Recherches philosophiques qui, inspirées par l'idée du neutre, vont au-delà du scepticisme vers une interprétation moderne et différentielle (historique et intemporelle) du devenir du principe de raison.
13 Février 2023
Détail d'un tableau de Van Gogh intitulé Verger en fleurs, avril 1888, collection V.W.Van Gogh, Laren reproduit p.93 du livre de Frank Elgar, Van Gogh, Hazan, 1958.
La poésie, la science et la philosophie puisent aux mêmes sources naturelles de la création, mais pas de la même manière, car toutes les œuvres culturelles se situent dans le prolongement de la Nature qui les a rendues seulement possibles, mais sans les déterminer complètement puisque subsiste une part d'indétermination pour chaque auteur de ses propres créations imprévisibles. C'est du reste sans doute, bien loin de Spinoza, à partir de cette immense indétermination que Nietzsche a valorisé le jeu aléatoire de la lumière avec l'obscur qui surplombe tous les abîmes. Il a alors remplacé la vérité de l'Arbre de la Science par de simples vraisemblances, et l'absence de liberté par son apparence.[1] Par-delà mensonges et illusions, le philosophe a alors pu affirmer : "À une hauteur correcte, tout s'assemble au-dessus de l'un : les pensées du philosophe, les œuvres de l'artiste et les bonnes actions." [2] Cet aphorisme exprime en fait le jeu de l'un (l'unité de la Nature) et du multiple (les œuvres culturelles, y compris éthiques) dès lors qu'une hauteur correcte est intensément vécue. Laquelle ? Celle qui permet l'unification et l'expansion des forces vitales uniquement à partir de notre propre finitude : "Tout ce qui est vivant ne peut devenir sain, fort et fécond que dans les limites d'un horizon déterminé." [3] Cela signifie d'abord que, comme pour l'image ordinaire d'un arbre, une hauteur correcte est inséparable de ses largeurs et de ses profondeurs, et ensuite qu'une analogie entre un arbre et soi-même est également possible : "La hauteur est un élément où je me sens profondément, solidement et définitivement enraciné dans mon sol et mon fond propre." [4
Loin de la métaphore de Descartes qui instaurait une comparaison entre la philosophie et un arbre solitaire et abstrait, sans aucun fruit, privé de ciel, d'eau, de terre, qui figurait la métaphysique par ses racines, la physique par son tronc, ses branches étant celles de la mécanique, de la morale et de la médecine… l'arbre de Nietzsche est d'abord celui de la Vie, d'une vie finie et bien enracinée, mais aussi tendue fermement vers l'infini. Et cet arbre est aussi celui de chaque homme qui saura trouver dans la source éternelle de la Nature la puissance qui nourrira ses forces ascendantes et déclinantes en une physique dynamique qui ne sépare pas le ciel, l'air, la terre, la mer et le soleil, sachant que ce dernier est lui-même transporté par toutes les forces matérielles : "La mer veut être baisée et aspirée par le soleil altéré ; elle veut devenir air et hauteur et sentier de lumière, et lumière elle-même ! En vérité, pareil au soleil, j’aime la vie et toutes les mers profondes. Et ceci est pour moi la connaissance : tout ce qui est profond doit monter à ma hauteur ! " [5]
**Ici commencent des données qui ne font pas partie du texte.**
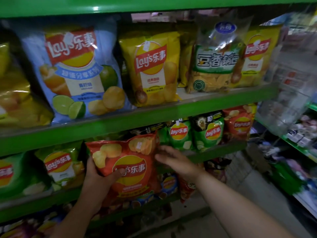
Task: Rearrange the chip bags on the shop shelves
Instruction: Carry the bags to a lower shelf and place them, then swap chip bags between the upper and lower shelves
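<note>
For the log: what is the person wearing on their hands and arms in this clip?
Nothing visible is worn. The left hand and right hand are ungloved, with no rings, watch or bands showing. Both forearms are uncovered to the frame edge; no sleeve is in view.

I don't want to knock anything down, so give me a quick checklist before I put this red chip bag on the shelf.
1. Left hand grips the red bag firmly: ok.
2. Right hand free, open beside the bag: ok.
3. Green bags standing on the middle shelf: ok.
4. Free slot behind the held bag: cannot tell, hidden.
5. Shelved red bag at the right end, for matching: ok.
</note>
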Demonstrator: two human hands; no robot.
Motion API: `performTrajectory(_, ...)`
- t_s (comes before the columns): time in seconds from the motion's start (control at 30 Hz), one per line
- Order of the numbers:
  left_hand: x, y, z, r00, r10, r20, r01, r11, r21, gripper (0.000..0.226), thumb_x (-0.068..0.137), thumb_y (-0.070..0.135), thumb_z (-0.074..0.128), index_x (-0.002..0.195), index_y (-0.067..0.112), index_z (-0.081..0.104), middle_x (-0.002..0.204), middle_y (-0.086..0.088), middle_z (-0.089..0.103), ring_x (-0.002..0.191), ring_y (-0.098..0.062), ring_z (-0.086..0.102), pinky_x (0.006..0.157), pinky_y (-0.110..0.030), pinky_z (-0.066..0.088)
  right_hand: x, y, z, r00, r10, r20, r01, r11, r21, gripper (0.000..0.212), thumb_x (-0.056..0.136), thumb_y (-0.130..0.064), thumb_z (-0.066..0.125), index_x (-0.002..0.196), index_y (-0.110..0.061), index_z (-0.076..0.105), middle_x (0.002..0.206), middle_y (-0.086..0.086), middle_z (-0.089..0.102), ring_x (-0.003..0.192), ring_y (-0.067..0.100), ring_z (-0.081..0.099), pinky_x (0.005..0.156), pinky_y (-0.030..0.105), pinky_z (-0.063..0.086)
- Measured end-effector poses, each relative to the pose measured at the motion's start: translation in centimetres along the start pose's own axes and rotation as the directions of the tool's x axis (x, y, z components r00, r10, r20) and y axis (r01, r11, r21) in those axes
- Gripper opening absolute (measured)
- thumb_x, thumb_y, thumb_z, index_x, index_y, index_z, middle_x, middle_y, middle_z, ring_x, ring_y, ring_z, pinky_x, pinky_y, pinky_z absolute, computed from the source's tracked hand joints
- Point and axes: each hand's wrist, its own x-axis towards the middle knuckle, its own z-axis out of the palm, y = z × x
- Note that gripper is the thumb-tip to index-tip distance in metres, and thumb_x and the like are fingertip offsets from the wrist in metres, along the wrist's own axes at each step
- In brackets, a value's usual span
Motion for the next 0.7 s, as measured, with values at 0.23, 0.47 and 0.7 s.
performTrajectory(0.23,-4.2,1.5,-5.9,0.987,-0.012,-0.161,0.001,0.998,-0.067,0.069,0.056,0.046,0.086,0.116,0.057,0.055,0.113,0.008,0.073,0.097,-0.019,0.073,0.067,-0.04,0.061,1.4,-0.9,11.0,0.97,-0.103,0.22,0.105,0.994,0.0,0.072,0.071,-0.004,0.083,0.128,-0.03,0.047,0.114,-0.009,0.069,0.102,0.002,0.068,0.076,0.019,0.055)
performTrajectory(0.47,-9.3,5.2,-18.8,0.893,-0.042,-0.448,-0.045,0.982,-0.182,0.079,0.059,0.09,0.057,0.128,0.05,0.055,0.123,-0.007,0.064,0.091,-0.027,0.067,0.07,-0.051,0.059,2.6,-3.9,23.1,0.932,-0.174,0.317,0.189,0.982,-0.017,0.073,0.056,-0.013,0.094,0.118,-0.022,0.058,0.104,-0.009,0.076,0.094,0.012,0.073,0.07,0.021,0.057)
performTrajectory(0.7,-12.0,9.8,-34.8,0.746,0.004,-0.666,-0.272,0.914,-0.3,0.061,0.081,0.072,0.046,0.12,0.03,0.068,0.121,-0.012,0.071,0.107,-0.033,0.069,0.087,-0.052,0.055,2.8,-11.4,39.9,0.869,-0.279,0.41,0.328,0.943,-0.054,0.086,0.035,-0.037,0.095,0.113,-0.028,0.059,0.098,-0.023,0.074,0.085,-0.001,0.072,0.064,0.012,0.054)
Ainsi l'Arbre de vie est-il pour Nietzsche, comme pour moi-même, la métaphore qui rassemble au-delà d'un scepticisme initial, toutes les perspectives possibles d'un monde terrestre nourri par la Nature infinie. Et ce monde fini fructifie dans les multiples bifurcations (ou ramifications) du devenir incertain et abyssal de l'humanité, c'est-à-dire imprévisible et fragile, à l'image de ce grand arbre solitaire qui, dans Ainsi parlait Zarathoustra, a déployé fermement ses grandes branches au-dessus des durs rochers d'une montagne escarpée ! Et enfin, au-delà de la métaphore de l'Arbre de Vie, un signe est donné par le désir d'infini du prophète du surhumain qui dépasse l'humain en le divinisant.
[1] Nietzsche, Le Voyageur et son ombre, op.cit., §1.
[2] Nietzsche : In einer rechten Höhe kommt alles zusammen und über eins – die Gedanken des Philosophen, die Werke des Künstlers und die guten Taten. Le Livre du philosophe, op.cit., § 16.
[3] Nietzsche, Seconde considération intempestive, De l'utilité et de l'inconvénient des études historiques pour la vie - (Unzeitgemäße Betraachtungen), 1874. Trad. Henri Albert, GF-Flammarion, 1988, n° 483, p. 79.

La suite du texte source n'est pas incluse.